**WHAT YOU HAVE TO DO**. Look through the lines below and copy each one that includes "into".

INPUT DATA: Begin

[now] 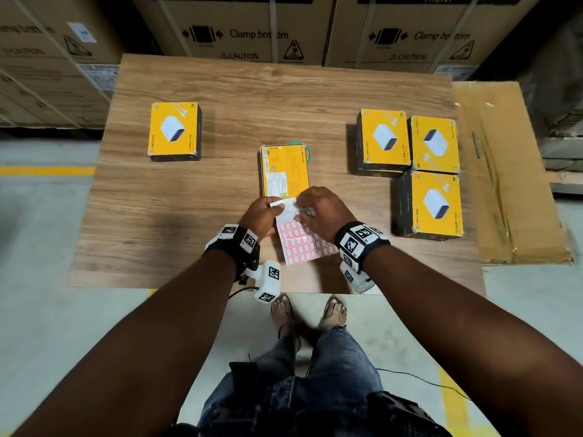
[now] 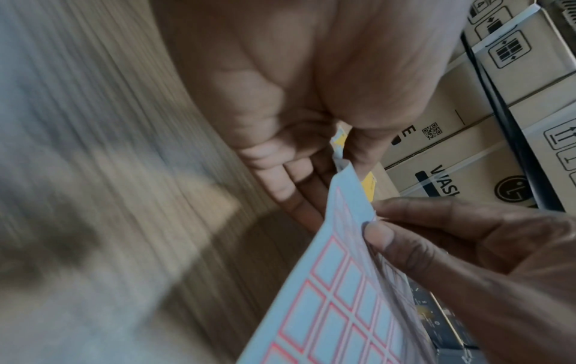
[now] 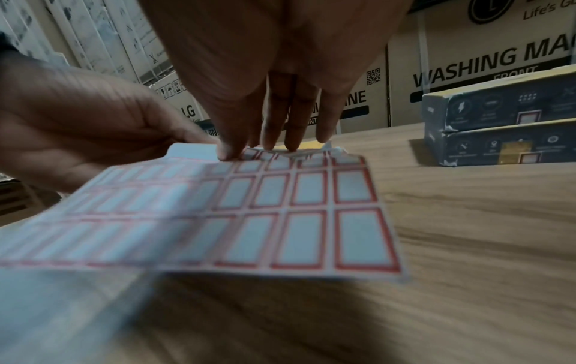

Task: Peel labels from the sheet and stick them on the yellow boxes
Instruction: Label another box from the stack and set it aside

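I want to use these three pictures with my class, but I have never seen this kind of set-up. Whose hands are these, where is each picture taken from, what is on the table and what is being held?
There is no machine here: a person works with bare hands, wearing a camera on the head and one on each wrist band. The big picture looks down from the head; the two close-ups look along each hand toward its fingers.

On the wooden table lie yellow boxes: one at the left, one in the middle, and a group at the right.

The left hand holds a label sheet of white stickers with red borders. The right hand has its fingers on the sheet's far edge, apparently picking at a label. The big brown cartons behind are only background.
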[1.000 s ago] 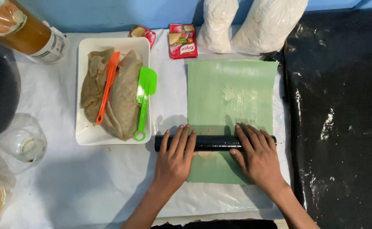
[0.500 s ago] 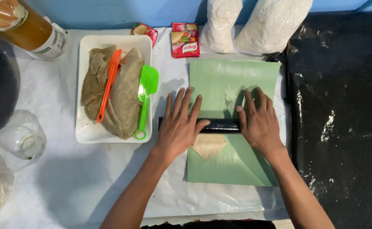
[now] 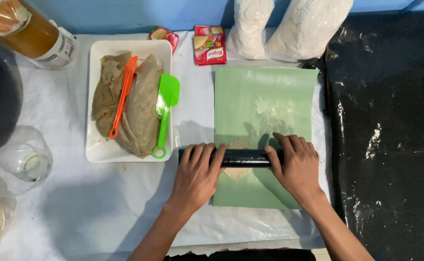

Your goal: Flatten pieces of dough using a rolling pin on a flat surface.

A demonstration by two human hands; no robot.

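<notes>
Rolling pin (image 3: 243,157) under fingers (image 3: 207,153) – left, right – dough (image 3: 236,170) beneath

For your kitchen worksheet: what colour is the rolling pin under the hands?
Black and glossy: the rolling pin shows best in the head view.

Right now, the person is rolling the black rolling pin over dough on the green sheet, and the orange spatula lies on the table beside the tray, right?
Not quite. In the head view, the orange spatula lies in the white tray, across the brown dough, not on the table. The rest holds: the left hand and right hand press the black rolling pin over flattened dough on the green sheet.
</notes>
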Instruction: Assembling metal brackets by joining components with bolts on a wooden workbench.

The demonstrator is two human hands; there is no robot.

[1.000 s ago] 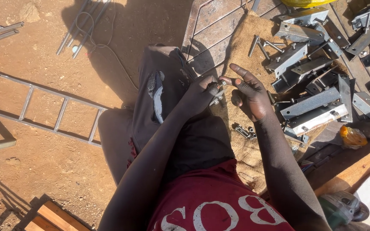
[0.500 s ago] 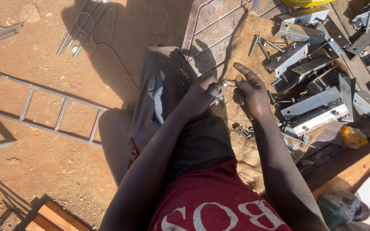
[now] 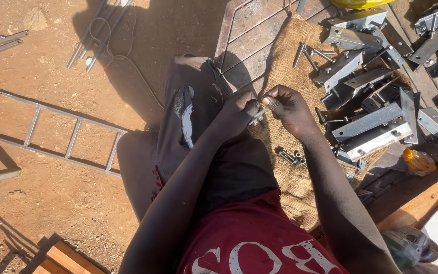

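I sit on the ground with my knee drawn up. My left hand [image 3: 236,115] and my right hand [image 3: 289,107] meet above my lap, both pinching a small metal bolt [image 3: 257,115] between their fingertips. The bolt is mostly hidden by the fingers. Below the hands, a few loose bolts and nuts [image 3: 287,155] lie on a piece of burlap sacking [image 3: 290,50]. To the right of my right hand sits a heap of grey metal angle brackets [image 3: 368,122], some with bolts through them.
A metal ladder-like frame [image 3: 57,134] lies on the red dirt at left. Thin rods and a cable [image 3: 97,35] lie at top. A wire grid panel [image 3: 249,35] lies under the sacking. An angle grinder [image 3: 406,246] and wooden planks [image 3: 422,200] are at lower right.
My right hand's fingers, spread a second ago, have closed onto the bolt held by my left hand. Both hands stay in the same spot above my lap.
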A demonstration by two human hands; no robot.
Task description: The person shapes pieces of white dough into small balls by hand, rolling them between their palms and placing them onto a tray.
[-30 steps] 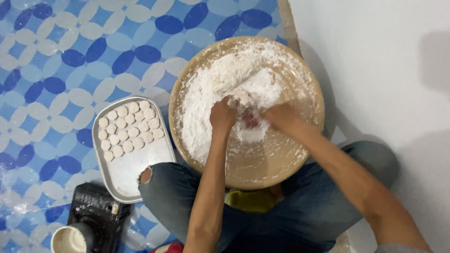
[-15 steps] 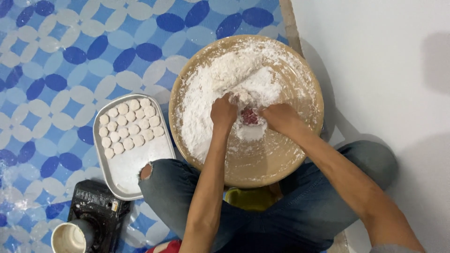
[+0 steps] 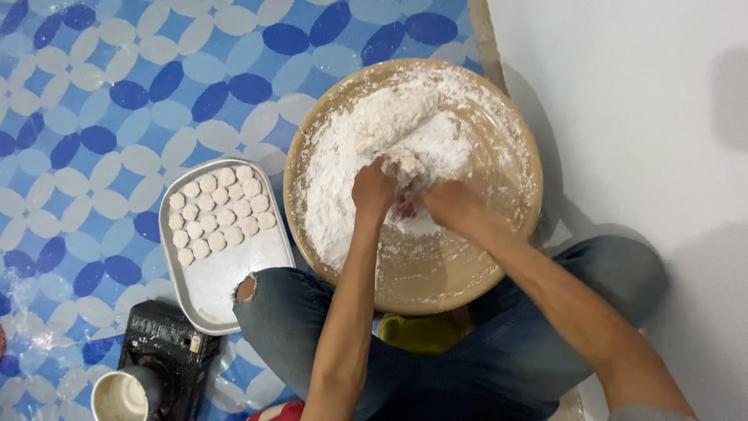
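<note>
A large round tan tray (image 3: 467, 288) lies on the floor in front of my crossed legs, heaped with white flour (image 3: 374, 132). Both hands meet at its middle. My left hand (image 3: 372, 191) and my right hand (image 3: 450, 204) press together around a small reddish lump (image 3: 405, 206) dusted with flour, fingers curled on it. The lump is mostly hidden between the fingers.
A metal rectangular tray (image 3: 226, 284) at the left holds several rows of small white round pieces (image 3: 220, 214). A black device (image 3: 167, 351) and a white cup (image 3: 121, 396) sit at the lower left on the blue-and-white patterned mat (image 3: 101, 101). A white wall (image 3: 639, 117) runs along the right.
The hands stay together over the flour, kneading the reddish lump; it shows a little more between the fingers than a second ago. Nothing else moved.
</note>
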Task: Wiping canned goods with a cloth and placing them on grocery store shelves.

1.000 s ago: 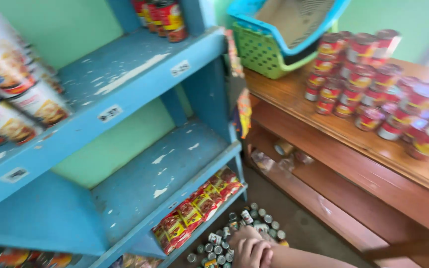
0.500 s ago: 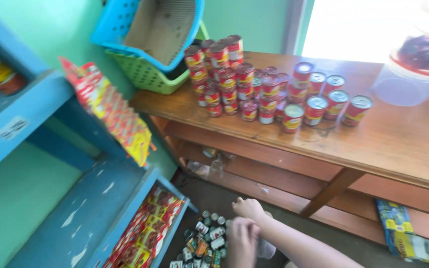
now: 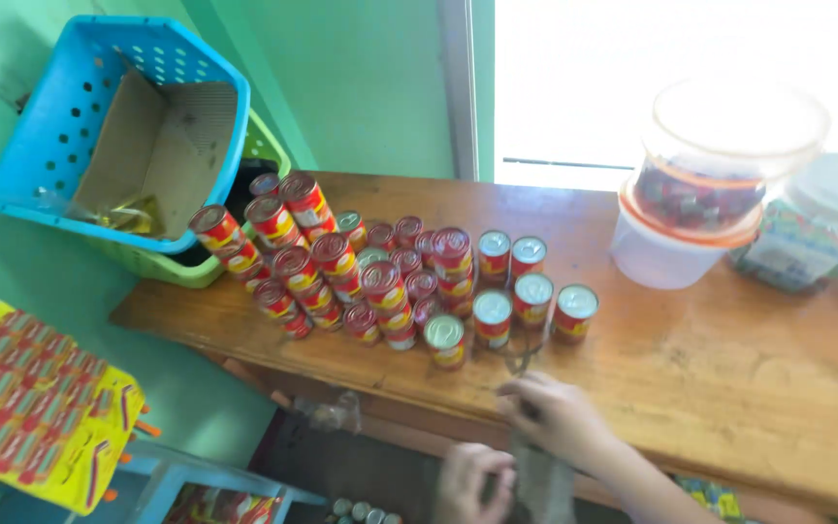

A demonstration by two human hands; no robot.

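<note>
Head view: red cans point(image 3: 395, 272) packed in a cluster on the wooden table point(image 3: 749, 378), some stacked two high, nearest ones just beyond the fingers. Likely stiff metal, fairly heavy when full, smooth labelled sides probably a little slick; best gripped around the middle of the wall, fingers spread, or from above across the lid rim. Stack looks easy to topple if a lower can is nudged.

Right hand point(image 3: 560, 422) resting on the table's front edge, fingers curled loosely around something thin and dark, too blurred to name; close to the front row of cans but not touching it. Left hand point(image 3: 472, 480) lower down, below the table edge, fingers bent inward near a grey blurred object; impossible to tell whether gripping or only touching.

Elsewhere: blue basket point(image 3: 41, 146) tilted inside a green one point(image 3: 269, 146) at the far left, clear plastic tubs point(image 3: 676, 247) toward the window, yellow-and-red packets point(image 3: 36, 412) hanging at lower left.
</note>
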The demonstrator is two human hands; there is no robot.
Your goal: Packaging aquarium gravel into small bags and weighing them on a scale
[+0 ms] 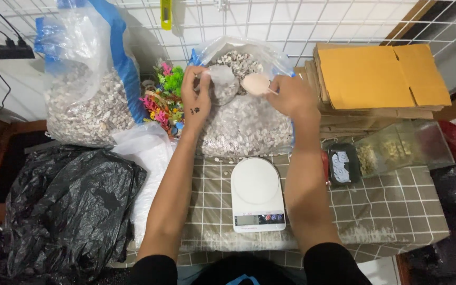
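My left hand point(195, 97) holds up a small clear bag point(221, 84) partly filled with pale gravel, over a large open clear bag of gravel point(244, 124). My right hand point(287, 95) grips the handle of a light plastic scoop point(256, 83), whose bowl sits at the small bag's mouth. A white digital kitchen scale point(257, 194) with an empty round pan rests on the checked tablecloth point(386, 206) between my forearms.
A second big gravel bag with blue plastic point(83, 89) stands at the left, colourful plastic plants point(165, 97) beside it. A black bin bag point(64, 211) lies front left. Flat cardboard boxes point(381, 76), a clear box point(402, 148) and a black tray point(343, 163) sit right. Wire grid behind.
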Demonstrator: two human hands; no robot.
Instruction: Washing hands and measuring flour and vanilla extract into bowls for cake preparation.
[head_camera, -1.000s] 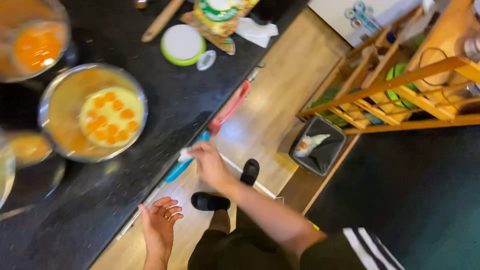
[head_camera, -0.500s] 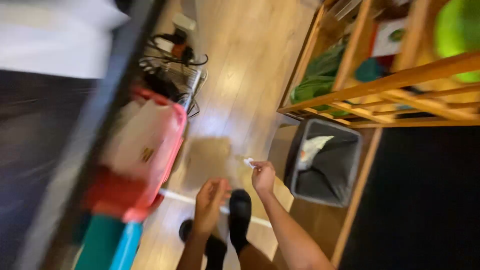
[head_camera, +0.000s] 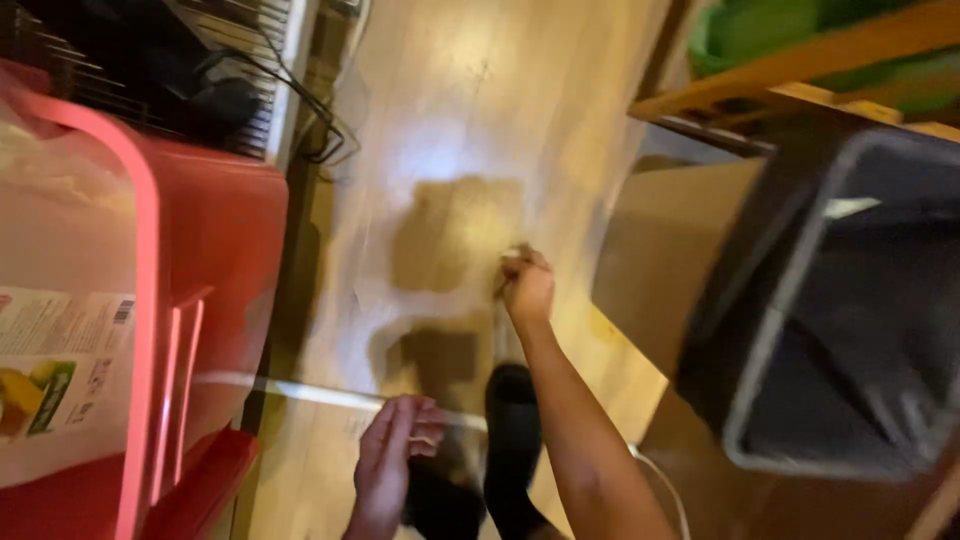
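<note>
Two hands: right hand (head_camera: 527, 283) pinches something small, left hand (head_camera: 397, 450) empty.

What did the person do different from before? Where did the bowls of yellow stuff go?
The view swung down from the dark counter, so the bowls are out of sight now. The right hand reached out over the wooden floor toward the black bin, fingers pinched on something small and pale; what it is cannot be told. The left hand stayed low and open, holding nothing. The red crate has come close on the left.
</note>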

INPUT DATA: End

**ANSWER TO THE PROBLEM**.
Task description: The person shapes pieces of white dough into small balls by hand, rolling them between their palms and placing them onto a tray.
Your goal: Packaging aquarium gravel into small bags and weighing them on a scale
Instruction: Washing hands and measuring flour and vanilla extract into bowls for cake preparation.

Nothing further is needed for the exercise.